La Catedral de sal de Zipaquirá: Religión, tradición y mucho turismo

La Catedral de Sal de Zipaquirá se prepara para registrar entre 53.000 a 70.000 visitantes en Semana Santa y romper Récord en Latinoamérica de visitas y turismo religioso.


La Semana Santa se vive de muchas formas alrededor del mundo, esta época del año, es una semana para reflexionar y renovarse a nivel espiritual y religioso en las solemnidades pascuales. La celebración de la Semana Santa en Colombia cuenta con una tradición muy arraigada. Es muy importante la elección de un destino particular para vivir su tradición religiosa: la Catedral de Sal de Zipaquirá, como ícono religioso, está lista para recibir la Semana Mayor.

Yenny Páez Sabogal, gerente de la Catedral de Sal de Zipaquirá, manifestó: “Tenemos una programación muy amplia para que todos los visitantes a la Primera Maravilla de Colombia vivan este tiempo de conexión con nosotros, es por ello que extendemos la invitación a todas las personas para que nos visiten, conozcan nuestra arquitectura, cultura y turismo religioso en este majestuoso lugar”.

Esta joya arquitectónica es un espacio alternativo, traducido a un universo subterráneo con más de 200 años de antigüedad, en el que los visitantes encuentran escenarios que resaltan la majestuosidad arquitectónica, cultural y religiosa, en 8.500 metros cuadrados de rica colección artística, donde la delicadeza del arte y la rudeza del trabajo minero tienen como resultado esculturas talladas sobre sal y mármol en un ambiente arquitectónico, cultural y natural.

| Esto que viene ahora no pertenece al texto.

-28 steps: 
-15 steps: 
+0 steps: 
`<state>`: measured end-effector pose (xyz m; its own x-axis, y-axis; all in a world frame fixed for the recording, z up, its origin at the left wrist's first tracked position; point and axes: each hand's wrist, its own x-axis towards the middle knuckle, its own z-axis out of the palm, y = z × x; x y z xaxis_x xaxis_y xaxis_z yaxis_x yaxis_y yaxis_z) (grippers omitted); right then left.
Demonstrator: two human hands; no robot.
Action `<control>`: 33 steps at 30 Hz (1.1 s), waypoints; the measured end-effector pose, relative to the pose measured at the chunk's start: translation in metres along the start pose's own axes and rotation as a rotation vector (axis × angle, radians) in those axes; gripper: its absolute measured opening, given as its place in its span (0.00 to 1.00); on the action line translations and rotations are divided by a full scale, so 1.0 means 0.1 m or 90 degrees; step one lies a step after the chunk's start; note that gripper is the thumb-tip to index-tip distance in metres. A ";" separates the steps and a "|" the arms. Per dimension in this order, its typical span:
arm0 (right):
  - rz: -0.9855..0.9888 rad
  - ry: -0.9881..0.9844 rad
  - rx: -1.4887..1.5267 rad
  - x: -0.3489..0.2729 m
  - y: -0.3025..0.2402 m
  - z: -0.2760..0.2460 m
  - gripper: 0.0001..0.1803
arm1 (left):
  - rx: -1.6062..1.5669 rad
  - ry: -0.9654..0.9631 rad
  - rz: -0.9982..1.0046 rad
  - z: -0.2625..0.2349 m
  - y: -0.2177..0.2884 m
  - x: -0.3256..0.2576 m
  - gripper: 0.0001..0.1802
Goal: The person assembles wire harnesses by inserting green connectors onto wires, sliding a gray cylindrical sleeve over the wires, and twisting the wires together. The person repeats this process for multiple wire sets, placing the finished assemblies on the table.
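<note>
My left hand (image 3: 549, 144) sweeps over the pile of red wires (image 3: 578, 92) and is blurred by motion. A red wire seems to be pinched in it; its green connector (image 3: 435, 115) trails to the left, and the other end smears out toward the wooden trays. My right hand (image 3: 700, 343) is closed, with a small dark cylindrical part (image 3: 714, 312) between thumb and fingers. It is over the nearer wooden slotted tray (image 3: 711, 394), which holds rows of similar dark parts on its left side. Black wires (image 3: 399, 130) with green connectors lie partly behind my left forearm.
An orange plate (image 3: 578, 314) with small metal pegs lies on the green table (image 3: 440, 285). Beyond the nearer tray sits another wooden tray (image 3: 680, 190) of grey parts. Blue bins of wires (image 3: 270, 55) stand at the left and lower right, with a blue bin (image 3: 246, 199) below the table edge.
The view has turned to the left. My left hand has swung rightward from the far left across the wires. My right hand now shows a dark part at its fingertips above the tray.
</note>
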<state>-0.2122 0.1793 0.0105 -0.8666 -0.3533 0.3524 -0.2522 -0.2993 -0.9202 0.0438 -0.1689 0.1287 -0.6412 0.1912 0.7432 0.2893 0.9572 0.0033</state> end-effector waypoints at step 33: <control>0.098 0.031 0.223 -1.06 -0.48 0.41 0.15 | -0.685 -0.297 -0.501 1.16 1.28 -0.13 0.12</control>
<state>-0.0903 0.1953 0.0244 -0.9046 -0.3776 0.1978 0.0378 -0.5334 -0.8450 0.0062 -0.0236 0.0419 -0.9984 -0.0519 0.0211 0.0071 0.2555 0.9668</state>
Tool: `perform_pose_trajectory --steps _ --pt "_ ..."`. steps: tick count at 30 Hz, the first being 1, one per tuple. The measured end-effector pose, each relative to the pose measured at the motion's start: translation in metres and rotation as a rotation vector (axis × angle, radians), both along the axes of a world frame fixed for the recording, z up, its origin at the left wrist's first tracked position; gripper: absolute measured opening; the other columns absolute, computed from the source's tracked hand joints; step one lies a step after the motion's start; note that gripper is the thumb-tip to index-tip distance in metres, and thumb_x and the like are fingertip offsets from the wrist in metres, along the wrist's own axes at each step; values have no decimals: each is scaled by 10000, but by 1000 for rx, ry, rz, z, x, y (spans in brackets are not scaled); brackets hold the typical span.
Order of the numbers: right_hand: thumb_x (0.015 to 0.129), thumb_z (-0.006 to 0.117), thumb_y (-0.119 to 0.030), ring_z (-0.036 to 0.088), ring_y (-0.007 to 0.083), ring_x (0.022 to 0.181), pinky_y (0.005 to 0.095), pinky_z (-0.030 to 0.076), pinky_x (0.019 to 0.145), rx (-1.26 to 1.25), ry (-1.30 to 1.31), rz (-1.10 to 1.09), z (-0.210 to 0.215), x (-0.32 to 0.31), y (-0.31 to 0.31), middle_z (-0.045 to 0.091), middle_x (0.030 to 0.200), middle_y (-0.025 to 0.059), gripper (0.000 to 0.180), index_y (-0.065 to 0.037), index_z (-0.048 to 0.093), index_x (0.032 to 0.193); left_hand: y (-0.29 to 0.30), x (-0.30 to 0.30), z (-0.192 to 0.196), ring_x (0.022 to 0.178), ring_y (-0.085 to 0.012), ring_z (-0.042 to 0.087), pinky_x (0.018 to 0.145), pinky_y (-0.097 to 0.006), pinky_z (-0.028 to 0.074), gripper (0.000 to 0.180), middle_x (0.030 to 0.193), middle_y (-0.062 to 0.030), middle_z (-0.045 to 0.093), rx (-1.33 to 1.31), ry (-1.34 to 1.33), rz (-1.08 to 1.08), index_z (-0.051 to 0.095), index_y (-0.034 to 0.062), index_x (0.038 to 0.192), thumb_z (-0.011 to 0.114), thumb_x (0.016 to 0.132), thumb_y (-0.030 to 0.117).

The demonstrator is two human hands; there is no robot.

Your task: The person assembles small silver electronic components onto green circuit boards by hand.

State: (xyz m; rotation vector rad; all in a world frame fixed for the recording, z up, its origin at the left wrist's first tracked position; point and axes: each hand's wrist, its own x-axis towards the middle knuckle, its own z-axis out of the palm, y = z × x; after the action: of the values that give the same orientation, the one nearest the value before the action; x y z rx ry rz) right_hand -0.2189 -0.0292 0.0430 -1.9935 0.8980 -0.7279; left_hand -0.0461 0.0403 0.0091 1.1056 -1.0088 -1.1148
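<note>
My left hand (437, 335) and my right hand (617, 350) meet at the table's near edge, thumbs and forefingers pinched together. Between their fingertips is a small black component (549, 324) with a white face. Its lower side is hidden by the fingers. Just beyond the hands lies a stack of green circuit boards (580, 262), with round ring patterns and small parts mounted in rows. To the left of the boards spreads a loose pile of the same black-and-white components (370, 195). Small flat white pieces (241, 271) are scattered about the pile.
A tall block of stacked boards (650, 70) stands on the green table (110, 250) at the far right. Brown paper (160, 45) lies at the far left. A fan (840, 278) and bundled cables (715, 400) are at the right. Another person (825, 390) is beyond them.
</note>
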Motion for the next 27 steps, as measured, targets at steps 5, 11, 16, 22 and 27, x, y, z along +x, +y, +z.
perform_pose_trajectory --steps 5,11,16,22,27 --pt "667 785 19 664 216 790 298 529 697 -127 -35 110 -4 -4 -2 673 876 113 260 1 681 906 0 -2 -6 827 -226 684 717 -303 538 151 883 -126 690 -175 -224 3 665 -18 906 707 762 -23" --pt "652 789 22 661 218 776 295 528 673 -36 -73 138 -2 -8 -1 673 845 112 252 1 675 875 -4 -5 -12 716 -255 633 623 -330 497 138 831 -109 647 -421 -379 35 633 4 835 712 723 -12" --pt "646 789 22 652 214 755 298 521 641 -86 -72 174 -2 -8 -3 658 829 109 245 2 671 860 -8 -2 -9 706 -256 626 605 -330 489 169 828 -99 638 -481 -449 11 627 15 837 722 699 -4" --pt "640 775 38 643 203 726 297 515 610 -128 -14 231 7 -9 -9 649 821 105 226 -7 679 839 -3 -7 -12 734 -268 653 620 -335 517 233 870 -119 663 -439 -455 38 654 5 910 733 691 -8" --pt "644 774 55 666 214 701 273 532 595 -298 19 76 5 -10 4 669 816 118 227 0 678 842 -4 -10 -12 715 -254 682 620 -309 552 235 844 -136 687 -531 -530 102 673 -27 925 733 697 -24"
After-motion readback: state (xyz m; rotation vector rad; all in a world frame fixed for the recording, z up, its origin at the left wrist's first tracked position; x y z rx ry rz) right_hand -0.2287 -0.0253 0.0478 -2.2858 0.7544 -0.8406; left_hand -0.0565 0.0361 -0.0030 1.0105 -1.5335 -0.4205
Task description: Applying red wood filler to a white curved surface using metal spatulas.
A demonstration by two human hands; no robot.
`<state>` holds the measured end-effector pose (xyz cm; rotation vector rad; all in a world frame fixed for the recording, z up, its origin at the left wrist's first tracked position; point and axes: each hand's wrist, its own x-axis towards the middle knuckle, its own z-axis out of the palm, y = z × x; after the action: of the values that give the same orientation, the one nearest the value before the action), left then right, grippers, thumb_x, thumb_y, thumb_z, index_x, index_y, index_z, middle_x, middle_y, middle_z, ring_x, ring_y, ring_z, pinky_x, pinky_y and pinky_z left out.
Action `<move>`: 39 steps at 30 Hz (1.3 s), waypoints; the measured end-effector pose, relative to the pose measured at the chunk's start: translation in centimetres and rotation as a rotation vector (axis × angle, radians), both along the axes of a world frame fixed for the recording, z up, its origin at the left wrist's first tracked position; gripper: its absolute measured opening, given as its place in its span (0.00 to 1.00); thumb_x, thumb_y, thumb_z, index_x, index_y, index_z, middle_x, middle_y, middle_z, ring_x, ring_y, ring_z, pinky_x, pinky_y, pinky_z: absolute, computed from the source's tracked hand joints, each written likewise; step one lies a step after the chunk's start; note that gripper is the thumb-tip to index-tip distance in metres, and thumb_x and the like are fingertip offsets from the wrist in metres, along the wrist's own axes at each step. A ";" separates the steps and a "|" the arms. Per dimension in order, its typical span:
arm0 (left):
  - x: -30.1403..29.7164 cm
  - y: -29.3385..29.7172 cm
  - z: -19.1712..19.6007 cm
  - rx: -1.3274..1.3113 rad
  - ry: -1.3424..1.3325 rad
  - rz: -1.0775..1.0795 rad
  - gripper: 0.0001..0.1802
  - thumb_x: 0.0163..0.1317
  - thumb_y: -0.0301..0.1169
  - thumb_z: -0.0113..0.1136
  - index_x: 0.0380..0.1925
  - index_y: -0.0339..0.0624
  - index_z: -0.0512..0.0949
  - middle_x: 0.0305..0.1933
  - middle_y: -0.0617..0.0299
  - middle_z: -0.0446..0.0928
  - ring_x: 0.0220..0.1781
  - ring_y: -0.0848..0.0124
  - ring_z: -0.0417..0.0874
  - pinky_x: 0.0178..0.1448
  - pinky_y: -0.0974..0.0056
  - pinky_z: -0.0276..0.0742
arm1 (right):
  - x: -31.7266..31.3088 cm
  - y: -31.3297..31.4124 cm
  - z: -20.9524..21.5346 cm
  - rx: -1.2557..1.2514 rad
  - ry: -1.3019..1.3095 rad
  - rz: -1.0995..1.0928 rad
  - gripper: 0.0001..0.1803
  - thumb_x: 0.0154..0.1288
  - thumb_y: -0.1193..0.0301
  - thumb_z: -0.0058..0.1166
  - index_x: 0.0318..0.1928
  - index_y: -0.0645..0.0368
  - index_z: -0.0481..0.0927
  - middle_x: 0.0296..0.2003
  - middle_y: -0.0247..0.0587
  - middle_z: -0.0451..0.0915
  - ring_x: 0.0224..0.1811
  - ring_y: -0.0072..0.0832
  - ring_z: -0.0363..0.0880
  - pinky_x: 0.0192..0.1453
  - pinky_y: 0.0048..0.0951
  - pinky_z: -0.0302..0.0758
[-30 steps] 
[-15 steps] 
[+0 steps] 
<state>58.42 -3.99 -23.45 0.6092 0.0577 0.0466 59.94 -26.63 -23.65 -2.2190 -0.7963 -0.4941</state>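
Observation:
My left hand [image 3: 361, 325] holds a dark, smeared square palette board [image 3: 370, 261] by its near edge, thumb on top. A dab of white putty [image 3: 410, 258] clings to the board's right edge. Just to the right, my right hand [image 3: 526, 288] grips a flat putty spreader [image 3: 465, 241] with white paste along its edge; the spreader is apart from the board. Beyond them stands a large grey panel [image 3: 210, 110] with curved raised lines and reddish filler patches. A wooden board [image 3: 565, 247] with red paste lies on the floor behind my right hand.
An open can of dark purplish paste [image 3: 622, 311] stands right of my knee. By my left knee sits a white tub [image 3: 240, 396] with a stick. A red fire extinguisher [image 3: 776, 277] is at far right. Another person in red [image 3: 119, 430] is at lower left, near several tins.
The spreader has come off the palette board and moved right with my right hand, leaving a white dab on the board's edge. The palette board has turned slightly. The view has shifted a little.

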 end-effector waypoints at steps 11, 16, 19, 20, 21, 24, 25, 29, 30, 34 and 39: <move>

La increíble catedral subterránea, construida en las entrañas de una mina de sal, entre los años 1950-1954, por 127 mineros y 110 talladores, en la roca salina, a 2674 metros sobre el nivel del mar, que requirieron 250.000 toneladas de este mineral. Fue renovada entre 1991 y 1995, formando el complejo cultural Parque de la Sal; espacio temático dedicado a la minería, la geología y los recursos naturales. Cuenta con pequeños altares tallados en roca de sal, que hacen memoria de Jesucristo con su Cruz camino al Gólgota. En este camino, a 145 metros de distancia, en la nave central, está la cúpula y la cruz más grande subterránea, de 16 metros de altura tallada en bajo relieve. Finalmente, un último tramo que conduce al centro de la catedral, La Creación del Hombre, en homenaje a Miguel Ángel.

“’Es una iglesia bajo tierra que se percibe como un escape hacia lo subterráneo de nuestro mundo.
Es importante visitar este lugar tan icónico y asombroso” afirma Yenny Páez, Gerente de la Catedral de Sal de Zipaquirá.